The project builds on the previous track record of the Liverpool 5G consortium that includes the UK’s first 5G testbed project to improve people’s health and wellbeing.
The Liverpool City Region HDD consortium is led by the University of Liverpool in collaboration with the Liverpool City Region Combined Authority (LCRCA) and ITS Technology Group.
Alongside LJMU, other partners include CGA Simulation, the Hartree Centre, Qualcomm, Radisys, Telet, Weaver Labs, Asset Market, AttoCore and Atticus.
UK Government funding
The Liverpool HDD is supported with an investment of £9 million funding from the Department of Science, Innovation and Technology.
It is one of 19 projects funded through an £88 million investment in the Open Networks Ecosystem (ONE) competition which aims to demonstrate the feasibility and reliability of technology.
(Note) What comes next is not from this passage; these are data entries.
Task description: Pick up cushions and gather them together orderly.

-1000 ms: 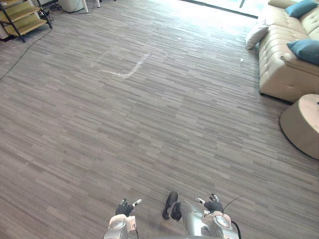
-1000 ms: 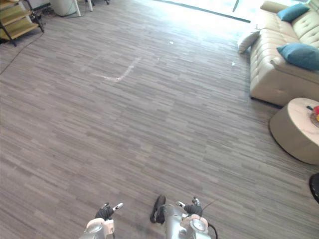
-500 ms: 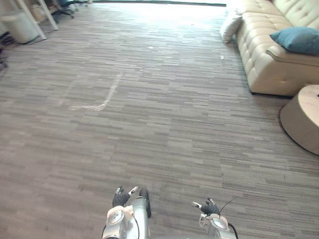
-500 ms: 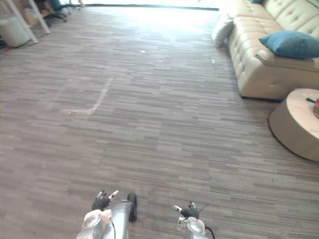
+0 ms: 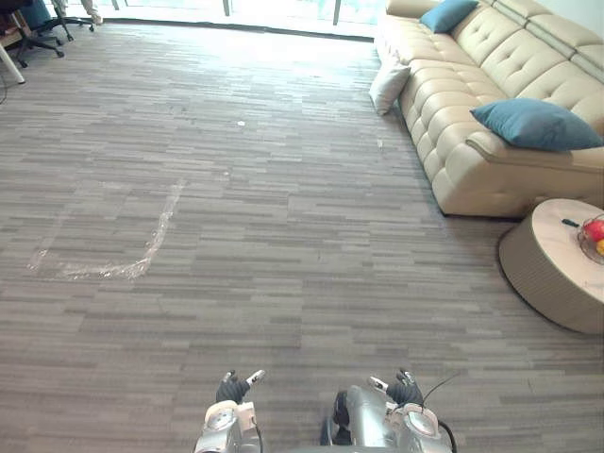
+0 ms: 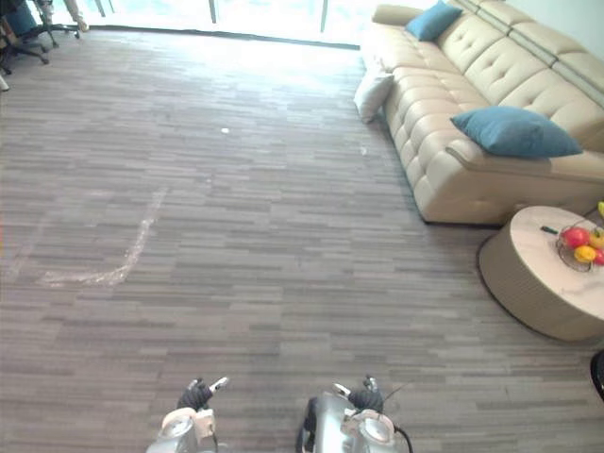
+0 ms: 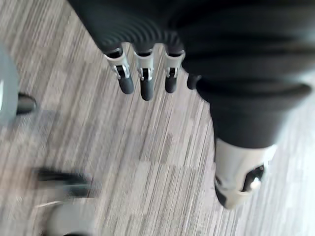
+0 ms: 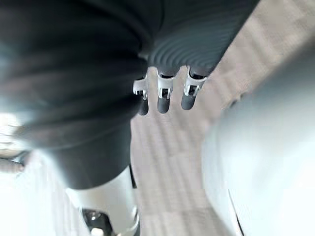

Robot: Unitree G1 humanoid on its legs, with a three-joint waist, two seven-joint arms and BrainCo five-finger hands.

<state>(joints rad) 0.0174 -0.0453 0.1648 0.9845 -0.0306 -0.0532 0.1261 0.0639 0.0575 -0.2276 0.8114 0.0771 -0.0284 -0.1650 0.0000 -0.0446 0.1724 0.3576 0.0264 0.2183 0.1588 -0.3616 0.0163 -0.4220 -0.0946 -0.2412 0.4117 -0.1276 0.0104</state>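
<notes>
- Teal cushion [image 5: 534, 124] on sofa [image 5: 472, 179] at 2 o'clock; white cushion [image 5: 389, 87] against it at 1
- likely soft, light; you grab mid-edge
- left hand [image 5: 232, 388], right hand [image 5: 404, 388] slack, empty, at 6

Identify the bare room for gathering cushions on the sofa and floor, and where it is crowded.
Free: the cream leather sofa seats between the near blue cushion and far blue cushion; the grey floor before it. Crowded: the gap by the round beige table near the sofa's end.
</notes>
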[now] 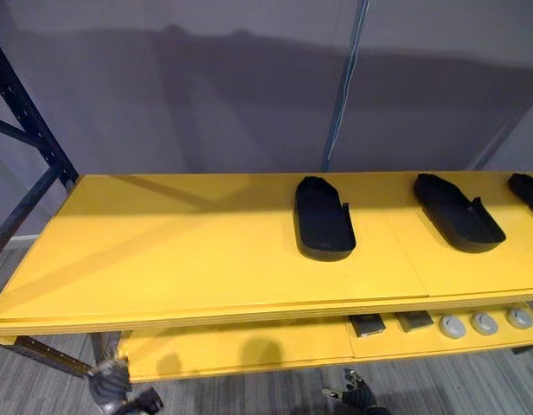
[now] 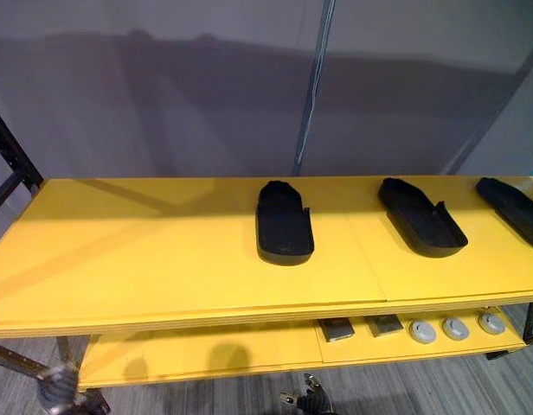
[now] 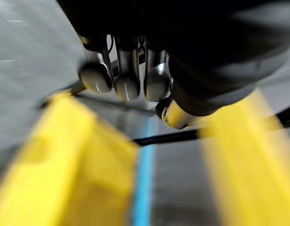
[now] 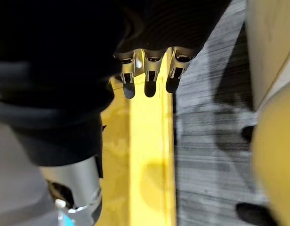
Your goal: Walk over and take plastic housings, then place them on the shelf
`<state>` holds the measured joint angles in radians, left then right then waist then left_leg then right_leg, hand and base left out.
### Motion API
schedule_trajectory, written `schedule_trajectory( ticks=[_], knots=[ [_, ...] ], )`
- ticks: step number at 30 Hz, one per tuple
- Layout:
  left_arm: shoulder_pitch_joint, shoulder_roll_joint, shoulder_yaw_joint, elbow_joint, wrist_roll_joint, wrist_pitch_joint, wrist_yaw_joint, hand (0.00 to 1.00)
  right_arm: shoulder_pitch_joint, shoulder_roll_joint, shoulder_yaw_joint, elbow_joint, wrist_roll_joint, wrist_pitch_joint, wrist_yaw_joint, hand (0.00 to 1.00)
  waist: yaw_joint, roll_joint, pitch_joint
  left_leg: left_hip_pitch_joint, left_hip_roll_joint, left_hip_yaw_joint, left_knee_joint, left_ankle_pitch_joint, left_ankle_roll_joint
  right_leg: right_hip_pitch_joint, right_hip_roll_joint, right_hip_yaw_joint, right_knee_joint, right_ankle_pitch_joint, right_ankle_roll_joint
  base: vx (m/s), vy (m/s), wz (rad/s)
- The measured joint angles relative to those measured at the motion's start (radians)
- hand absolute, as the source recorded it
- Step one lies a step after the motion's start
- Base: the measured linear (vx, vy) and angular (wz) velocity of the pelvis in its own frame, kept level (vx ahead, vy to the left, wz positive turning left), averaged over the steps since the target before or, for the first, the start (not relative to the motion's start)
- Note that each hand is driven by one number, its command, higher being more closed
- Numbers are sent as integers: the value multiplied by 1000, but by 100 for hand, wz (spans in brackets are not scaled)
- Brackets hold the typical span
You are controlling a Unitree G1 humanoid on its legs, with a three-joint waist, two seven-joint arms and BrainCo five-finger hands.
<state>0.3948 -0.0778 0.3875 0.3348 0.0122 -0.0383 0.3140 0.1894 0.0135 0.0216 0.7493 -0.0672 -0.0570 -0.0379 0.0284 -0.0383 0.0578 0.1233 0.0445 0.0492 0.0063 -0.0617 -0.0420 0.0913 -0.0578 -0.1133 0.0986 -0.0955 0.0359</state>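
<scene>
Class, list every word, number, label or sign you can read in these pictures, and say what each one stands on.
None can be read.
The yellow shelf boards, the black plastic housings on the top board, and the round grey discs and dark square blocks on the lower board show no legible print. Any marks on the discs are too small to tell.

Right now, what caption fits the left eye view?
Three black plastic housings lie on the yellow top shelf, small parts on the shelf below.
</scene>
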Motion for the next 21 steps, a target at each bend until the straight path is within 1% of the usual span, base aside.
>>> schedule_trajectory(
  ticks=[1, 3, 4, 8, 10, 12, 14, 19, 21],
  knots=[
    [-10, 2, -21, 71, 0, 10, -12, 0, 1, 8, -1, -7, 0, 0, 0, 0, 0, 0, 0, 0, 0, 4, 0, -1, -2, 0, -1, 2, 0, 0, 0, 1, 7, -5],
    [-19, 6, -47, 148, 3, 15, -29, 0, 4, 18, -11, -13, 1, 0, -1, 0, 0, 1, 0, 0, 0, 11, -1, -4, -6, -2, -1, 11, 0, 0, 0, -10, 9, -8],
    [-23, 7, -62, 178, 4, 15, -40, 0, 5, 22, -19, -13, 1, 0, -1, 0, 0, 2, -1, 0, 0, 17, -2, -7, -11, -4, -1, 16, 0, 0, 0, -13, 9, -11],
    [-75, 17, -103, 282, 22, 11, -63, 0, 9, 19, -53, 3, 4, 0, -16, 0, -2, 7, -4, 0, 1, 30, -9, -6, -10, -15, 3, 28, 0, 0, 0, -8, -2, -10],
    [-94, 28, -135, 320, 23, 10, -69, 0, -3, 5, -62, 27, 5, 0, -22, 0, -5, 14, -8, 0, 2, 41, -16, -4, -8, -25, 5, 45, -1, 0, 0, 9, -1, -17],
    [-106, 40, -162, 340, 33, 9, -78, 0, -14, -7, -63, 47, 5, -1, -22, 0, -14, 17, -10, 2, 1, 44, -20, -4, -8, -27, 6, 48, -4, 1, 0, 23, 2, -10],
    [-132, 47, -192, 376, 53, 9, -82, 0, -31, -15, -73, 82, 5, -1, -24, 0, -14, 18, -11, 7, 2, 57, -30, -4, -8, -30, 11, 62, -12, 1, 1, 33, 1, -17],
    [-163, 58, -220, 416, 76, 8, -83, 0, -47, -19, -80, 107, 5, -1, -30, 0, -15, 20, -9, 20, 4, 95, -36, -8, -14, -40, 18, 103, -19, 5, 3, 49, 6, -24],
    [-170, 60, -223, 433, 91, 9, -83, 0, -64, -23, -80, 126, 5, -1, -35, 0, -22, 24, -5, 23, 3, 116, -35, -10, -17, -43, 19, 120, -22, 9, 5, 6, 8, -29]
  ],
)
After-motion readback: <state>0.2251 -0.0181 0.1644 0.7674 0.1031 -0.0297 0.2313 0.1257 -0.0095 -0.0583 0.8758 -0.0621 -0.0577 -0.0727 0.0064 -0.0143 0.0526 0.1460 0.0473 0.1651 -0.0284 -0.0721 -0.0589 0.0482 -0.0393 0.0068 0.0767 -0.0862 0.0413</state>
Announcing the projects, Minister for Data and Digital Infrastructure Sir John Whittingdale, said: “Whether you’re in a busy city centre or a rural village, a fast and reliable mobile connection is vital to staying in touch, accessing services and doing business.
“In order to secure that, we need to embrace a diverse and secure range of technology that will underpin the network.
“The projects we’re backing today with £88 million in Government research and development investment will use innovative Open RAN solutions to make our mobile networks more adaptable and resilient, with future-proofed technology to support bringing lightning-fast connections across the country for many years to come.”